## [Problem to work on]
Of all the entries below, retype only the lines from the one with "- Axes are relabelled" through the one with "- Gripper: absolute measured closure", exactly as they appear.

## [Stored items]
== == ==

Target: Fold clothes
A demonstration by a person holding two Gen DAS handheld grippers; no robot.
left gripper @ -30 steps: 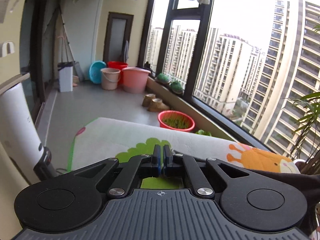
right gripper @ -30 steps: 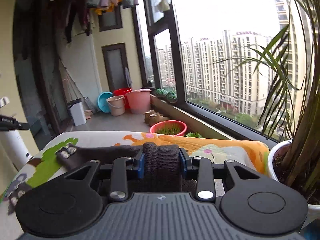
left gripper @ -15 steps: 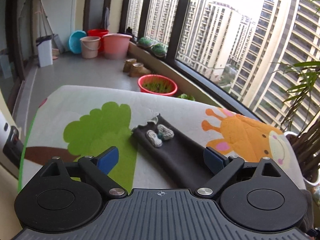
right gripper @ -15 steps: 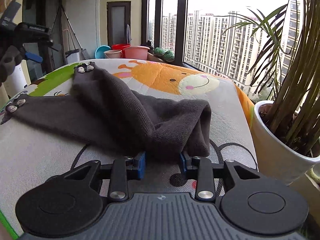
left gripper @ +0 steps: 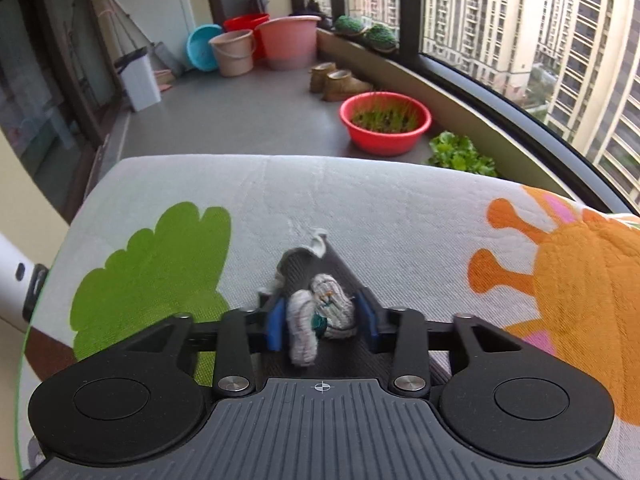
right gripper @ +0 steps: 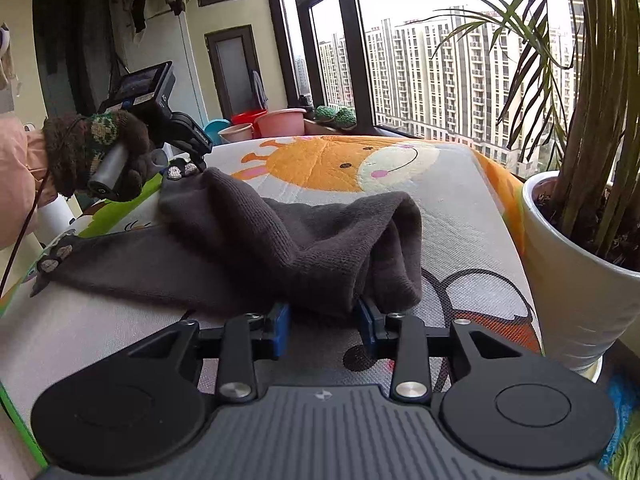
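Both grippers engage the dark grey knitted garment (right gripper: 256,248): left gripper (left gripper: 322,322), previously spread, is closing around its far cuff; right gripper (right gripper: 323,330), opening slightly, still pinches the bunched near end. The long axis runs between them.

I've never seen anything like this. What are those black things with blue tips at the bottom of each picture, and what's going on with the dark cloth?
Those are hand-held grippers, one per hand, each with a camera looking along its two blue-padded fingers. The left gripper is closing around the knitted trim at one end of a dark knitted garment. The right gripper has the garment's bunched other end between its fingers, though its jaws are easing open. The right view also shows the person's gloved hand holding the left tool. The garment lies on a cartoon-printed cover.
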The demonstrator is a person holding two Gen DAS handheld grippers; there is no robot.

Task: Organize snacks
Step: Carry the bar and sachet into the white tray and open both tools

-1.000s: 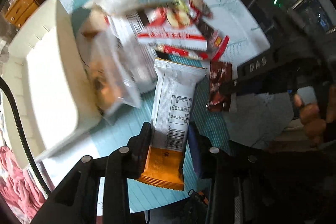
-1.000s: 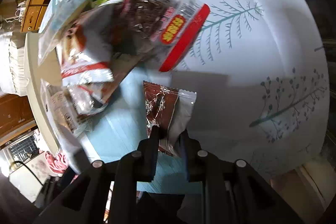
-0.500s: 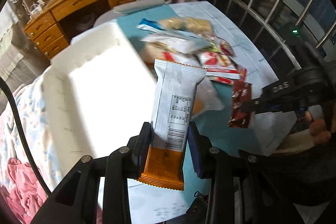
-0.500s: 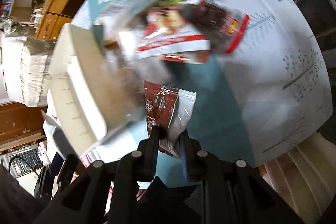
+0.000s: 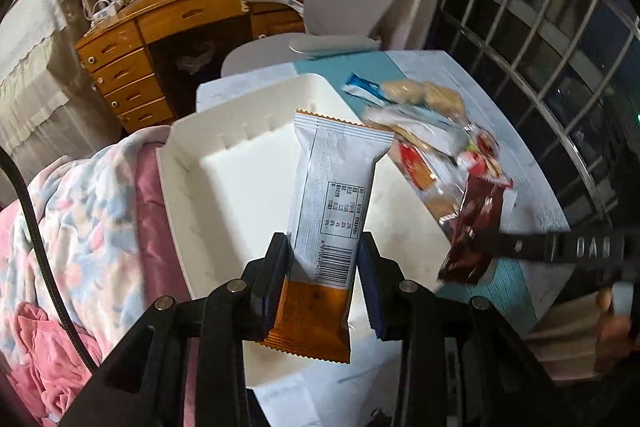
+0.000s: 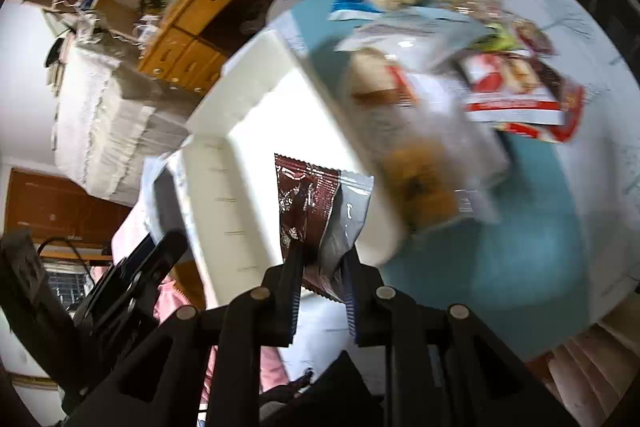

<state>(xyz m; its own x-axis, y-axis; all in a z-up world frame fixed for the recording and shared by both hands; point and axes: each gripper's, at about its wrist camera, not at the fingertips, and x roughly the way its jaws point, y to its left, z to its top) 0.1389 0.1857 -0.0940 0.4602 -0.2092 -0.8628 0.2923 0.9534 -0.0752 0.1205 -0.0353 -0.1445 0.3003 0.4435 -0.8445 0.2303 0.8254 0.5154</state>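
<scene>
Starting at the left, I'm looking at a pink and pale patterned blanket [image 5: 76, 211] bunched up beside the white bin [image 5: 176, 163]. The bin is sitting open on the table's edge, and as far as I'm seeing its floor, it's bare, though my own grippers are blocking part of it.

I'm holding the left gripper [image 5: 322, 275] over the bin, its fingers pinching a long silver and orange snack bar [image 5: 334, 187] near the orange end, with the silver end sticking out above the tray.

Further right, I'm holding the right gripper [image 6: 320, 281] near the bin's right rim, fingers pinching a small dark brown snack packet [image 6: 306, 203] by its bottom edge.

The remaining snack pile [image 5: 432, 143] is lying loose on the blue and white tablecloth [image 6: 520, 247], just beside the bin.
</scene>
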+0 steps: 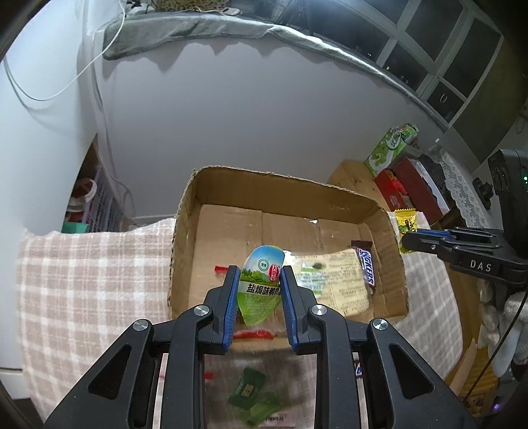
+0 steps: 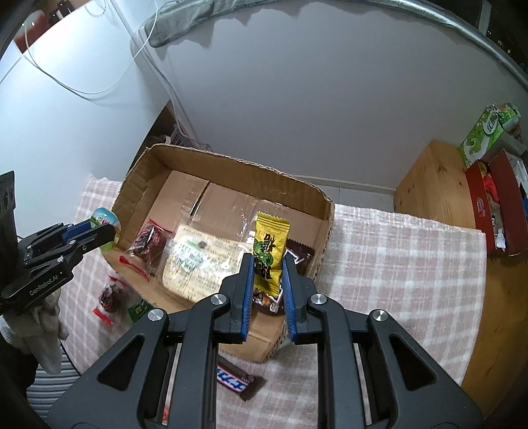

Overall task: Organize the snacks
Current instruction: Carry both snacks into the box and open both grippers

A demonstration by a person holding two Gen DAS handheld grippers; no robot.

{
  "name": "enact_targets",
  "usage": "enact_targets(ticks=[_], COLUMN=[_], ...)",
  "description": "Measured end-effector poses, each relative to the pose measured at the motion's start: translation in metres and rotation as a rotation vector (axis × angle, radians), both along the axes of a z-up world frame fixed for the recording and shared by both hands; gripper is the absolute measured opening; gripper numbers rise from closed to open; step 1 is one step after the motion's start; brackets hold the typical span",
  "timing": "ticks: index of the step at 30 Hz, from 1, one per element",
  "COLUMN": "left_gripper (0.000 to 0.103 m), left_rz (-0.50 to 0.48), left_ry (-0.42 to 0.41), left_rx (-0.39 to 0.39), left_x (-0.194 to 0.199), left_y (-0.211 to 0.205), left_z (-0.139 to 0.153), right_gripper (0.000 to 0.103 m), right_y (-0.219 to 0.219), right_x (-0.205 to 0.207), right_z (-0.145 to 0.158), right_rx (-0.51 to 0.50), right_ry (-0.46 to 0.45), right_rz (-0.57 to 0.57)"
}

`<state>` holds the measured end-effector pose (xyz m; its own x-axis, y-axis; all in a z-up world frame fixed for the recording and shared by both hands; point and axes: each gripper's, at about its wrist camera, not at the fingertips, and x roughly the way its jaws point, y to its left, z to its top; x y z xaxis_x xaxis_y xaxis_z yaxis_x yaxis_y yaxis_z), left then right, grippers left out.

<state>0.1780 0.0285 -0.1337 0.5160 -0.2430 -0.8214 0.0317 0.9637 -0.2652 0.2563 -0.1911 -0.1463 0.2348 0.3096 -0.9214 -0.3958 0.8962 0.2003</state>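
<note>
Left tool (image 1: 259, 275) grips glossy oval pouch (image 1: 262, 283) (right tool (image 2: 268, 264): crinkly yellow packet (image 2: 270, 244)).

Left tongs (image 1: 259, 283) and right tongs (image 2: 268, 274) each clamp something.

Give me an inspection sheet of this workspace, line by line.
Surface: pink checked cloth over the table.
Job's things: cardboard box holding a Snickers bar, a clear bag and a dark snack pouch; second Snickers and green candy on the cloth outside.
Clutter: red boxes and green carton, right.
Grippers: left gripper shut on green-white packet; right gripper shut on yellow packet.
Cables: white cable on the wall.
Surroundings: grey cloth on a ledge.
</note>
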Motion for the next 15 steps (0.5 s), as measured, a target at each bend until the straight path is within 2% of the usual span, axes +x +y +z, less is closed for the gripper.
enact_targets(ticks=[5,6,7,8,9,10,15], left_gripper=[0.023,0.030,0.043,0.047,0.048,0.048,0.048], left_rz=[0.001,0.005,0.010,0.014,0.013,0.012,0.015], left_ry=[0.014,0.017,0.024,0.023,0.022,0.023,0.010], left_rx=[0.012,0.015,0.013,0.007,0.003,0.003,0.002], left_x=[0.0050,0.0058,0.0060,0.0067,0.0062,0.0059,0.0010], left_y=[-0.0017,-0.0017,-0.0012,-0.0014,-0.0016,-0.0017,0.0001], left_z=[-0.0051,-0.0045,-0.0051,-0.0042,-0.0036,-0.0032,0.0015], right_gripper=[0.017,0.019,0.022,0.033,0.050,0.061,0.061], right_y=[0.0080,0.0087,0.0098,0.0101,0.0098,0.0090,0.0066], right_x=[0.0058,0.0055,0.0054,0.0052,0.0045,0.0034,0.0002], right_z=[-0.0091,-0.0100,-0.0112,-0.0113,-0.0113,-0.0108,-0.0057], right_rx=[-0.003,-0.006,-0.011,-0.008,-0.007,-0.006,-0.003], right_ry=[0.017,0.018,0.018,0.018,0.016,0.008,0.001], right_rz=[0.014,0.015,0.016,0.017,0.015,0.014,0.014])
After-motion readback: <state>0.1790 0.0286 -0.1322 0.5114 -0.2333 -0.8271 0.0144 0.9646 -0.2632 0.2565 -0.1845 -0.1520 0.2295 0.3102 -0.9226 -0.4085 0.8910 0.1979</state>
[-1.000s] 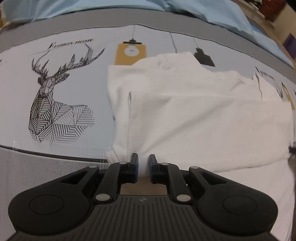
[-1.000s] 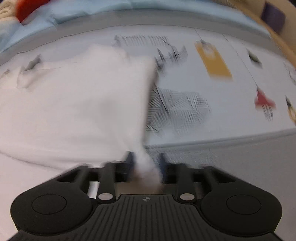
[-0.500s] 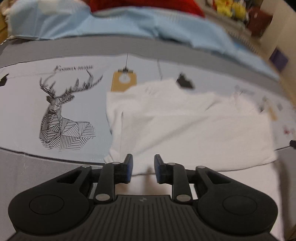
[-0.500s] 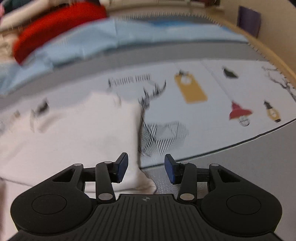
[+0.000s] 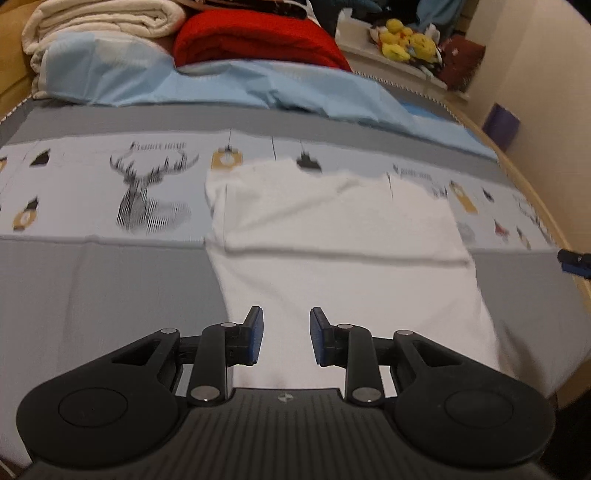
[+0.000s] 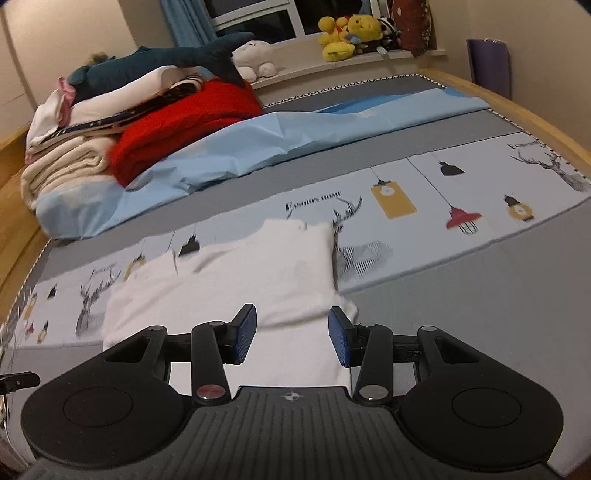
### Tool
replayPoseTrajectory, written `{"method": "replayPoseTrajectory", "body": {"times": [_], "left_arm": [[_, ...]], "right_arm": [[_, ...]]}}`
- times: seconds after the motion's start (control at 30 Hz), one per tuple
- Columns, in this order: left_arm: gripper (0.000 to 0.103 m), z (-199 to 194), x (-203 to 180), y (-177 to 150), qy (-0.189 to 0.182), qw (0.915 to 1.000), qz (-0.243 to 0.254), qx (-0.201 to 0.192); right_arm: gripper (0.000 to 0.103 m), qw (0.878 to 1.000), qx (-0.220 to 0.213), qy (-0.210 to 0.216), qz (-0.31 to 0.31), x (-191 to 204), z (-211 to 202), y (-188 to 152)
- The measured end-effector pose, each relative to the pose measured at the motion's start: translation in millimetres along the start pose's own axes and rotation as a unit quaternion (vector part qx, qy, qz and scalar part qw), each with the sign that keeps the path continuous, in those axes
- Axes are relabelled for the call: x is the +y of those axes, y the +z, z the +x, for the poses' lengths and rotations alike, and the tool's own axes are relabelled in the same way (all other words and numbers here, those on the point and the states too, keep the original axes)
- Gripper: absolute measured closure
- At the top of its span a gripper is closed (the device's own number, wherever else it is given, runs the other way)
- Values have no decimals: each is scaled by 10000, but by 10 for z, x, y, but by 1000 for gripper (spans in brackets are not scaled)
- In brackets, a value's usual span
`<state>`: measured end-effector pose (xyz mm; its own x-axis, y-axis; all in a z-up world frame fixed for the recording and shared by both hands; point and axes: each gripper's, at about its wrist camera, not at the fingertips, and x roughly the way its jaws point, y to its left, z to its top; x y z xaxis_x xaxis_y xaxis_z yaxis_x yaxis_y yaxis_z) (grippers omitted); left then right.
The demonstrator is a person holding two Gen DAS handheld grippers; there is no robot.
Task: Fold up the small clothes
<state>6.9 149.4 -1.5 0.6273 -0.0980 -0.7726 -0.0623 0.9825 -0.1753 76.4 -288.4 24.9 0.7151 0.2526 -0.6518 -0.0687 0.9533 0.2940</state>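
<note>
1. My left gripper hangs above the near part of the white garment; its blue-padded fingers stand apart with nothing between them.
2. My right gripper is also spread, nothing pinched, and hovers over the garment's near right corner.
3. The white garment lies flat on the bed cover, its upper part folded down so a doubled band crosses its middle, with a single layer running toward me.
4. It straddles the printed strip and the grey strip of the cover; a deer print sits just left of it in the left view.
5. Behind it lie a rumpled light blue sheet, a red blanket, and yellow plush toys on the sill.
</note>
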Motion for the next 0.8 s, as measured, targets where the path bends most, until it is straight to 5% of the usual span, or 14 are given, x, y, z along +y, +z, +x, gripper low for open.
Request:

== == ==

## [Response to this exercise]
- Axes are relabelled for the call: x is the +y of those axes, y the +z, z the +x, for the poses' lengths and rotations alike, and the tool's own axes are relabelled in the same way (all other words and numbers here, those on the point and the states too, keep the original axes)
- Gripper: absolute measured closure

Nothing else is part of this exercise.